Everything in the listing should be transcribed exactly, apart from the pictures.

▶ Supplied information:
····················
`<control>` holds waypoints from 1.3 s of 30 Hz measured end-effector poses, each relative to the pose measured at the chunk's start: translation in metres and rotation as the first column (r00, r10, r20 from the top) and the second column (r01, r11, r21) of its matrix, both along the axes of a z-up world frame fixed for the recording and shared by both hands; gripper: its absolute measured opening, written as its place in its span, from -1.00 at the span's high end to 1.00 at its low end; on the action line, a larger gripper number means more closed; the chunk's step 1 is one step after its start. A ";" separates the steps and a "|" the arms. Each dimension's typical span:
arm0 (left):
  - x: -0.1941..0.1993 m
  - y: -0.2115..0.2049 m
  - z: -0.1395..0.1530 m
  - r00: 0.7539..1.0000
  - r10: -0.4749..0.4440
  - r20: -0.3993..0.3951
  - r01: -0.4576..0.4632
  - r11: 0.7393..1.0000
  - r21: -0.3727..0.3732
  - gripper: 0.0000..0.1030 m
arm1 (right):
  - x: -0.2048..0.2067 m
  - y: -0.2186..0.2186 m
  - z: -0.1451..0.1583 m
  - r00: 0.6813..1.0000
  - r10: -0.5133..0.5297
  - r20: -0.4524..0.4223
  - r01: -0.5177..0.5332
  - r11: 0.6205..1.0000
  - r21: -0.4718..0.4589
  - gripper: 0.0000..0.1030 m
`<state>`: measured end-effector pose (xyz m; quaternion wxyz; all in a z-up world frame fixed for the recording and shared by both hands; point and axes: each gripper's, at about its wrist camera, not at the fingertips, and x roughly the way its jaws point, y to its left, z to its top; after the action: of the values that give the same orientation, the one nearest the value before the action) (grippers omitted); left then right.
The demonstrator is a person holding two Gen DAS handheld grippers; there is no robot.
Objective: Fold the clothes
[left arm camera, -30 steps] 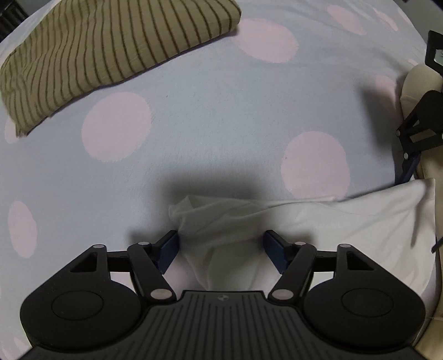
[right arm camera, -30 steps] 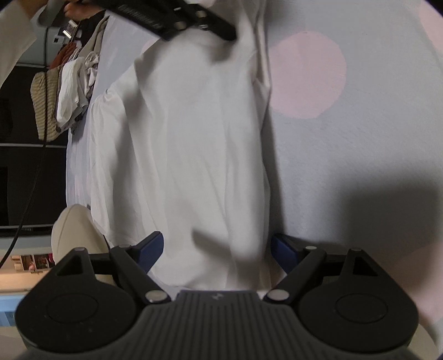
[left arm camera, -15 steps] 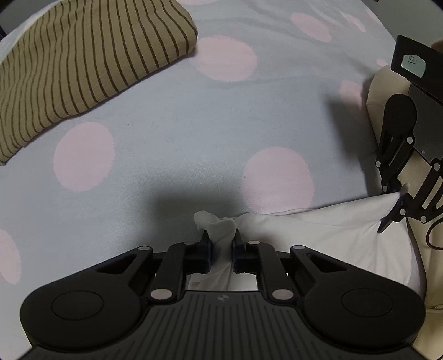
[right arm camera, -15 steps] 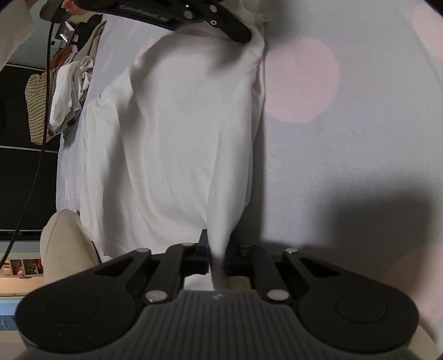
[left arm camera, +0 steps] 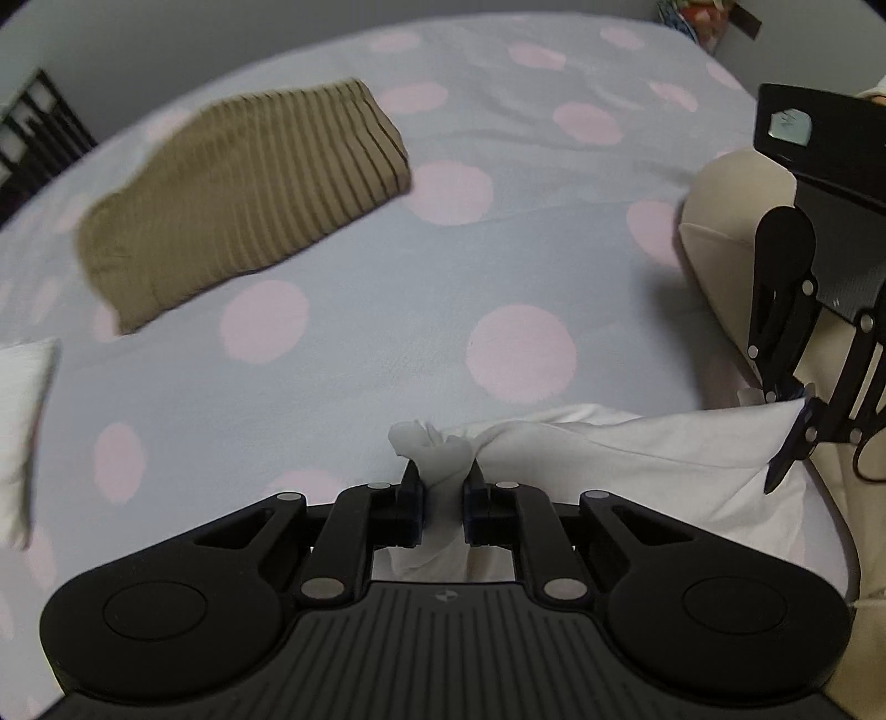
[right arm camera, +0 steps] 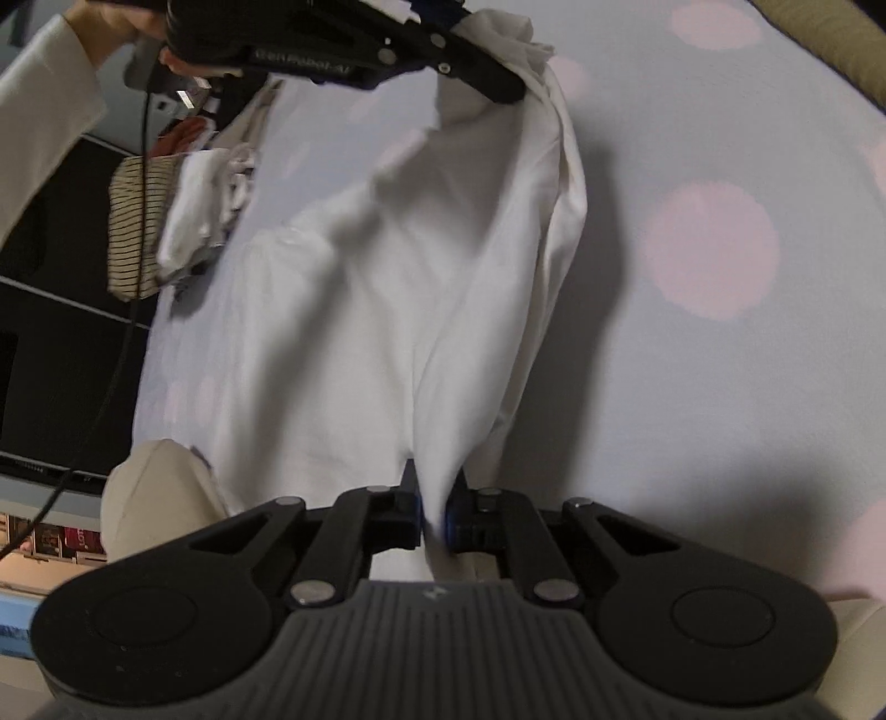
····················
▶ Result for this task:
`<control>` holds waypoints from 1.3 s of 30 Hz measured end-effector poses, each relative to the pose measured at the chunk's start: translation in metres and rotation as the first column (r00, r10, r20 from the top) and the second column (r01, r11, r21) of its matrix, both along the axes of a z-up world frame fixed for the recording and shared by both hands; gripper: its absolute measured opening, written as its place in its span, from -1.00 at the span's high end to 1.00 at its low end; on the action line, a larger gripper number means more closed; the chunk's step 1 is one step after its start. A ";" separates the steps and a "|" the arms. Each dimension's typical span:
arm0 (left):
  - x: -0.1941..0.1993 m
  - y: -0.2115..0.2049 m
  - z: -0.1395..0.1530 m
  - r00: 0.7539..1.0000
  - r10: -0.4749..0.4440
  - r20: -0.3993..0.3951
  - r01: -0.4576..0.4632
  - r11: 0.7393..1.0000
  - r21: -0.3727..0.3732
  - gripper: 0.0000..0.1030 m
arm1 (right):
  - x: -0.2048..0.2067 m
  - y: -0.2186..0.2186 m
  - z: -0.1451..0.1583 m
  - r00: 0.6813..1.0000
  - r10: -0.5133..0.5297
  - r20: -0.4524..0.4223
  - r01: -0.5177..0.5332
  - r11: 0.6205..1.0000
  - r21: -0.4718..0.4589
  - gripper: 0.0000..0.1030 m
`<state>`: measured end-effector pose (xyz m; quaternion wxyz; all in a z-up world frame fixed for the recording and shared by both hands; point and axes: each gripper's, at about its wrist camera, not at the fingertips, and x roughly the way its jaws point, y to its left, z to its top; after the action: of the values that give the same orientation, the one nearest the value before the action) (grippers omitted); left then right.
The demonstrator is a person holding two Gen DAS handheld grippers; there is no robot.
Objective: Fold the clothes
[left arm camera, -30 steps] 
[right arm camera, -30 steps] 
[left arm camera, -15 steps] 
[right arm camera, -15 steps] 
[left arm camera, +0 steps] 
[right arm camera, +0 steps] 

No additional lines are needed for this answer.